PALM DESERT, Calif. - Federal regulators would “like to codify exemptive relief” from provisions of the Investment Company Act of 1940, in order to be able to focus on the more innovative forms of exchange-traded funds and other investment fund applications in the future, according to Norm Champ, director of the Division of Investment Management at the Securities and Exchange Commission.

This would allow his division, which acts as the “laboratory of the SEC as far as asset management” is concerned, to focus on applications to create “innovative products” as opposed to “plain vanilla products,’’ he said in a panel discussion at the Investment Company Institute’s annual Mutual Fund and Investment Management Conference here.

“One of our goals is to free up people,’’ he said, “to spend more time on innovative applications and less time on run-of-the-mill” applications.
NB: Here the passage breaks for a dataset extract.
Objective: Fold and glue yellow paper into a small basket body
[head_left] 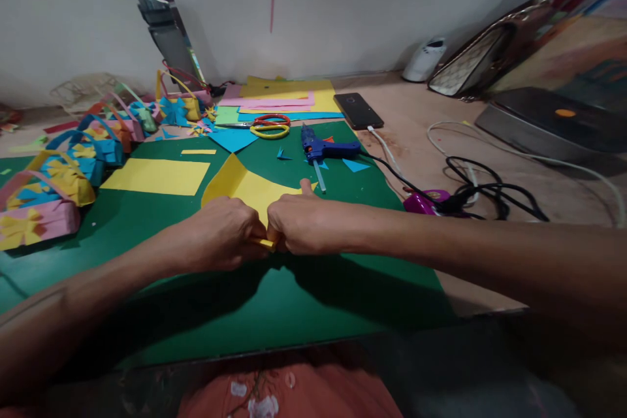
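Note:
My left hand (229, 232) and my right hand (306, 222) meet at the near edge of a yellow sheet of paper (259, 189). Both are closed on it, and a narrow folded strip of the paper shows between them. Beyond my knuckles the sheet's far left corner curls upward. My fingertips are mostly hidden behind the hands. A blue glue gun (328, 147) with a clear glue stick lies just past my right hand. To the left, a flat yellow paper rectangle (157, 176) rests on the green mat (206, 313).
Small paper baskets (39, 219) with handles line the left side. Scissors (269, 125) lie near stacked colored paper (289, 95) at the back. A phone (358, 111) sits behind the glue gun. Black cables (494, 189) and a purple plug adapter (426, 202) are at right.

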`<state>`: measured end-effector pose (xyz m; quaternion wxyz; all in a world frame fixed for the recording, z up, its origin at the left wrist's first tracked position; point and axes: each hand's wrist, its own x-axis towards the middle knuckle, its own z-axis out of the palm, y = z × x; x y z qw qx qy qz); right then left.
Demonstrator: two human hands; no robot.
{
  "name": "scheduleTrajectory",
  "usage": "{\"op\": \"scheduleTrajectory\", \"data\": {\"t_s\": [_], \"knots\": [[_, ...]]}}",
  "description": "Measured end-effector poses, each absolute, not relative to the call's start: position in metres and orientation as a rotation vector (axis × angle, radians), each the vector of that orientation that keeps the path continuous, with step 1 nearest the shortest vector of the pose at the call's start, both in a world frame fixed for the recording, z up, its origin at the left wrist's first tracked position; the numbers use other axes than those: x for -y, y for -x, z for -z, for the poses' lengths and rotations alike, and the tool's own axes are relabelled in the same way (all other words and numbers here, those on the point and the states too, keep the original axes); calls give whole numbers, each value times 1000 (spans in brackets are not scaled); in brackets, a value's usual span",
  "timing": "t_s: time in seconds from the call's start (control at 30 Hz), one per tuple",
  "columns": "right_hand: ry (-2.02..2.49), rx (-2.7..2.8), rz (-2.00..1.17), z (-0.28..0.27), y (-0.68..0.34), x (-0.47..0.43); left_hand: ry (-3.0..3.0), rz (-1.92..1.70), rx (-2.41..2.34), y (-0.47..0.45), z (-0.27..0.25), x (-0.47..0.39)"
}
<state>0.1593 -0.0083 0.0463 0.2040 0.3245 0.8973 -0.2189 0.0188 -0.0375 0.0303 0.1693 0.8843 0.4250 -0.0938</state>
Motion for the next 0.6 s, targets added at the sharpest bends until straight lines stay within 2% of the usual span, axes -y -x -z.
{"op": "scheduleTrajectory", "data": {"t_s": [0.6], "knots": [[-896,-2489,574,-56,-166,13,-2416,266,-1220,-20,-33,40]]}}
The division, he noted, has 10 employess currently allocated to approving exchange-traded fund applications for exemptive relief from the ’40 Act, in order to form their funds.

ETFS currently must seek exemptive relief from various provisions of the Investment Company Act of 1940 that would not otherwise allow the ETF structure. Until 2008, such relief was granted only to ETFs that passively tracked designated indexes.

In early 2008, the SEC granted exemptive relief to several fund sponsors to offer actively managed ETFs that meet certain requirements and disclosed their holdings, clearly, each business day on public sites.

In 2008, the commission also proposed a rule that would basically codify exemptive relief that the SEC routinely grants for exchange-traded funds, Champ noted.

This would allow ETFs to operate without obtaining individual exemptive relief, according to Champ.

The investment management division is renewing efforts to get such a codification instituted as a formal rule.